Hannah was a woman who suffered for many years under the burden of childlessness and carried a lingering sense of being unfulfilled. 

Some of you today are in a season of feeling unfulfilled.
Perhaps you had high hopes of building a business but the economy went south, a business partner ripped you off, the plan fell apart
For others the dream of going to college and pursuing a good career never happened and now you feel stuck in a job you hate and a life you never saw yourself living
Some of you are unemployed or under-employed and it’s lingered for months and months and there’s a dull ache in your heart
Maybe you’re single and long to be married and happy
Or maybe you’re married and you’re still longing to be happy

What are we supposed to do when the thing we hoped for and dreamed of for years doesn’t come to pass? How do we deal with unfulfilled longings, on-going disappointment and continual setbacks?

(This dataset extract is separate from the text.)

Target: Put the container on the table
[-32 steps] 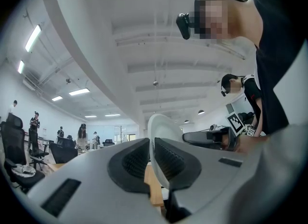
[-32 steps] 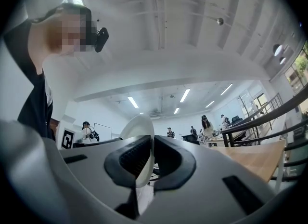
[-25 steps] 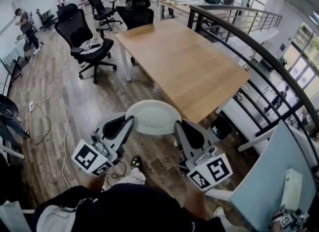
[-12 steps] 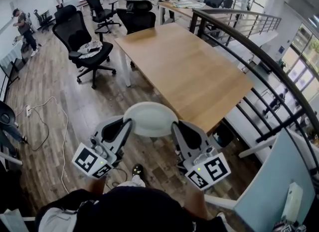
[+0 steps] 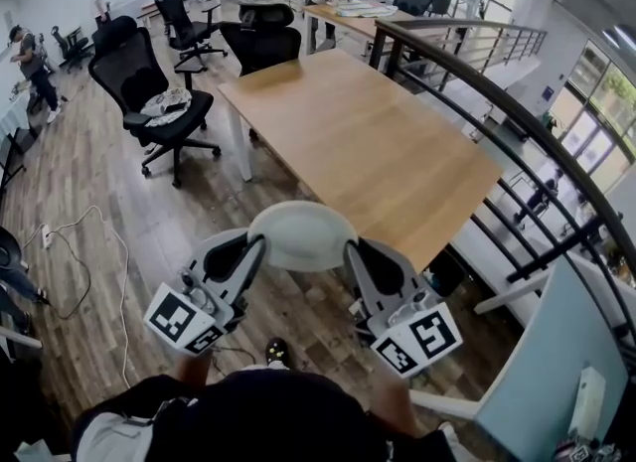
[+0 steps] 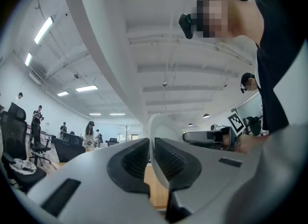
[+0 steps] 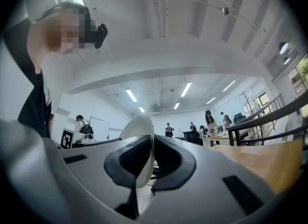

The Bible says in Proverbs 13:12;“Hope deferred makes the heart sick, but when the desire comes, it is a tree of life.”

I have come to the conclusion that God does some of His best work through the disappointments of life, through unfulfilled dreams and unrealized hopes. 

It’s in those moments we turn our hearts towards Him in a more passionate way as we seek answers to why it has not happened.

Hannah lived in a time and culture where having children was just about the sole purpose for being a woman, and for a long, long time she lived with an unfulfilled dream.

1 Samuel 1:1-2 – I’ve noticed that when I’m in a season where my desires are seemingly denied I will find myself around other people who are living the dream that I have, and I don’t want to see them! 

I’m not in a mood to rejoice with those who rejoice! 

“…Peninnah HAD children but Hannah HAD NO children.”

The contrast was there day after day staring Hannah in the face playing games with her mind and soul! 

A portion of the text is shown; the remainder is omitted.